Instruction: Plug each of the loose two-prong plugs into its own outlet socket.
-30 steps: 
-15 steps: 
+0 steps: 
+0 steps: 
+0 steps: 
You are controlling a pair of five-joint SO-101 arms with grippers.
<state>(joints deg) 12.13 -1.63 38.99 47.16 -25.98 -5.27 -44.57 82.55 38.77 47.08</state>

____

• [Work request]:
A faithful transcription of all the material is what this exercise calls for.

• [Solution to this exercise]:
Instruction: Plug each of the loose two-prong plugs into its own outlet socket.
-30 steps: 
-15 steps: 
+0 steps: 
+0 steps: 
+0 steps: 
You are controlling a pair of five-joint SO-101 arms with grippers.
<state>(joints deg) 12.13 -1.63 38.99 47.16 -25.98 -5.27 -44.57 82.55 38.77 47.08</state>

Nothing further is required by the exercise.